** What you are asked to do **
Could you restate all of the entries, word for word?

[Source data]

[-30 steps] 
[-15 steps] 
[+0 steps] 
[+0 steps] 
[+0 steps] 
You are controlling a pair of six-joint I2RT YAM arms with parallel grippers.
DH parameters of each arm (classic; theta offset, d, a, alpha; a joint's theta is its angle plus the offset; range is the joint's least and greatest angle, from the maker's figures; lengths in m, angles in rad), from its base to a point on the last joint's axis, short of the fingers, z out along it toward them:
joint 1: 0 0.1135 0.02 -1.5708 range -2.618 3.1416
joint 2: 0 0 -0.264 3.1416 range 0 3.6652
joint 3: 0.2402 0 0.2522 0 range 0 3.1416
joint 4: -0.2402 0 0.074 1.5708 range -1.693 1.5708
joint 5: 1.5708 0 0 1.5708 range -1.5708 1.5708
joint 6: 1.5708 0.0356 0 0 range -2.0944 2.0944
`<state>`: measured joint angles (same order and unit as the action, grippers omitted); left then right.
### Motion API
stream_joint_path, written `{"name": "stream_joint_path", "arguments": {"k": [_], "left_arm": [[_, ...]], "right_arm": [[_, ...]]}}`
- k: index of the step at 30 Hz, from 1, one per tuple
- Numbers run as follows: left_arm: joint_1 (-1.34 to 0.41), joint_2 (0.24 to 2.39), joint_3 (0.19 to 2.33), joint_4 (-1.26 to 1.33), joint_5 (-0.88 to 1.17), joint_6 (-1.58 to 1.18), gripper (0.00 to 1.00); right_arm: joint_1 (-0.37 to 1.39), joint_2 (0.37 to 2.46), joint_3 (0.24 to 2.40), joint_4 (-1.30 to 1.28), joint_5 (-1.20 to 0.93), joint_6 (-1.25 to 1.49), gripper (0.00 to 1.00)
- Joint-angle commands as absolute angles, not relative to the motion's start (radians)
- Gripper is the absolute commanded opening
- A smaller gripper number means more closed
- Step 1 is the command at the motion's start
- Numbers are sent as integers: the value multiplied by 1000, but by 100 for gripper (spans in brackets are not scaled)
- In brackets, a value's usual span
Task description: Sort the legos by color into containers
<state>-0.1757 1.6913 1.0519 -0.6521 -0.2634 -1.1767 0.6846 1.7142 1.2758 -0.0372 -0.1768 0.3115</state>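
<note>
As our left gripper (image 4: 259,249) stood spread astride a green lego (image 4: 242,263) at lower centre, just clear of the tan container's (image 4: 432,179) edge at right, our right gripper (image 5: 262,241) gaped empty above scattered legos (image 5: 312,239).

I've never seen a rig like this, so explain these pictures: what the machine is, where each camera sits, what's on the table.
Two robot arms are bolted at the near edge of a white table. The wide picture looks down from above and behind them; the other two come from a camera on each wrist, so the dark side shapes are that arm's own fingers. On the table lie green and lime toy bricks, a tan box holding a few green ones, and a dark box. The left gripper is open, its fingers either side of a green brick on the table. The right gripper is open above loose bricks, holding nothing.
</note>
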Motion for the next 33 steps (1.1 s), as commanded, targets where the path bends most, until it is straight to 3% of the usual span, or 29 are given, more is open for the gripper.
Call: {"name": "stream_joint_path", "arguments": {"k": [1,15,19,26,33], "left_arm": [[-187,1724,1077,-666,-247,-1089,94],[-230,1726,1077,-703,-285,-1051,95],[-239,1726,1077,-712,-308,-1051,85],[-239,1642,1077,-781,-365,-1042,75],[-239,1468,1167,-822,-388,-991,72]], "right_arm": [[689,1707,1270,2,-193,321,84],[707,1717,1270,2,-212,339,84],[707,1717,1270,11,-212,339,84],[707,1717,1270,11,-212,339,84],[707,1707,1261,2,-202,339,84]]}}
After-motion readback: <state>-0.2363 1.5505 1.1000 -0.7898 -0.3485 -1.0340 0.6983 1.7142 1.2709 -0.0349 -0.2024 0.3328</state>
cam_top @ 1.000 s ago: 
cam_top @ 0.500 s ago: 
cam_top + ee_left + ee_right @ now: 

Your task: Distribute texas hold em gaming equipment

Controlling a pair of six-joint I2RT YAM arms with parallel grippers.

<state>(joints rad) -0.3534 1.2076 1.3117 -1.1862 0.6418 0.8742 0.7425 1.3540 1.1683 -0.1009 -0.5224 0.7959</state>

** Expected answer **
[-30 steps] 
[-15 steps] 
[+0 steps] 
[+0 steps] 
[+0 steps] 
You are controlling a pair of six-joint I2RT YAM arms with parallel grippers.
DH parameters of each arm (classic; theta offset, d, a, alpha; a joint's theta is its angle plus the offset; range is the joint's least and greatest angle, from the maker's figures; lengths in m, angles in rad), from its base to a point on the last joint's axis, short of the fingers, z out along it toward them:
joint 1: 0 0.1135 0.02 -1.5708 range -2.618 3.1416
joint 2: 0 0 -0.264 3.1416 range 0 3.6652
joint 3: 0.2402 0 0.2522 0 range 0 3.1416
joint 4: -0.2402 0 0.074 1.5708 range -1.693 1.5708
joint 5: 1.5708 0 0 1.5708 range -1.5708 1.5708
joint 6: 1.5708 0.0356 0 0 range -2.0944 2.0944
`<state>`: measured joint angles (same order and unit as the action, grippers omitted); left then right.
### Motion API
stream_joint_path, written `{"name": "stream_joint_path", "arguments": {"k": [_], "left_arm": [[_, ...]], "right_arm": [[_, ...]]}}`
- k: index of the step at 30 Hz, from 1, one per tuple
- Numbers run as follows: left_arm: joint_1 (-1.34 to 0.41), joint_2 (0.24 to 2.39), joint_3 (0.19 to 2.33), joint_4 (-1.26 to 1.33), joint_5 (-0.88 to 1.17), joint_6 (-1.58 to 1.18), gripper (0.00 to 1.00); right_arm: joint_1 (-0.37 to 1.39), joint_2 (0.37 to 2.46), joint_3 (0.24 to 2.40), joint_4 (-1.30 to 1.28), joint_5 (-1.20 to 0.93), joint_6 (-1.25 to 1.49), gripper (0.00 to 1.00)
- Joint-angle commands as absolute angles, not relative to the motion's start (radians)
- Gripper is the absolute commanded opening
- A smaller gripper number means more closed
- Step 1 is the command at the motion's start
- Numbers are sent as integers: the value multiplied by 1000, but by 100 for gripper (spans in brackets are not scaled)
- In brackets, a value's usual span
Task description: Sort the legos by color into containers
<state>-0.1757 1.6913 1.0519 -0.6521 -0.2634 -1.1767 0.6846 1.7142 1.2758 -0.0372 -0.1768 0.3115</state>
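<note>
As our left gripper (image 4: 259,249) stood spread astride a green lego (image 4: 242,263) at lower centre, just clear of the tan container's (image 4: 432,179) edge at right, our right gripper (image 5: 262,241) gaped empty above scattered legos (image 5: 312,239).

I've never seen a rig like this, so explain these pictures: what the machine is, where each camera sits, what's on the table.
Two robot arms are bolted at the near edge of a white table. The wide picture looks down from above and behind them; the other two come from a camera on each wrist, so the dark side shapes are that arm's own fingers. On the table lie green and lime toy bricks, a tan box holding a few green ones, and a dark box. The left gripper is open, its fingers either side of a green brick on the table. The right gripper is open above loose bricks, holding nothing.
</note>
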Motion for the next 33 steps (1.1 s), as commanded, targets where the path bends most, until it is straight to 3% of the usual span, or 29 are given, more is open for the gripper.
Call: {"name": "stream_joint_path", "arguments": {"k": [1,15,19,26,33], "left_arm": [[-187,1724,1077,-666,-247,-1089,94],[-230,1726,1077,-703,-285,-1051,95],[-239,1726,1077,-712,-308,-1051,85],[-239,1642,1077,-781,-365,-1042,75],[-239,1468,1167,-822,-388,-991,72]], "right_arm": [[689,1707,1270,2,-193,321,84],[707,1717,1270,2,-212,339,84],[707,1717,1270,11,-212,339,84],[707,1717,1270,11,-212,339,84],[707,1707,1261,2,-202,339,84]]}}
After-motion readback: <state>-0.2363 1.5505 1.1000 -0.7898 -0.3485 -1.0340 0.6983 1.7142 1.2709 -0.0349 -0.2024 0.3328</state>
cam_top @ 1.000 s ago: 
cam_top @ 0.500 s ago: 
cam_top + ee_left + ee_right @ now: 

Your task: Distribute texas hold em gaming equipment

Controlling a pair of six-joint I2RT YAM arms with parallel grippers.

<state>(joints rad) -0.3534 1.2076 1.3117 -1.1862 0.6418 0.8742 0.7425 1.3540 1.1683 -0.1009 -0.5224 0.7959</state>

No further answer is needed.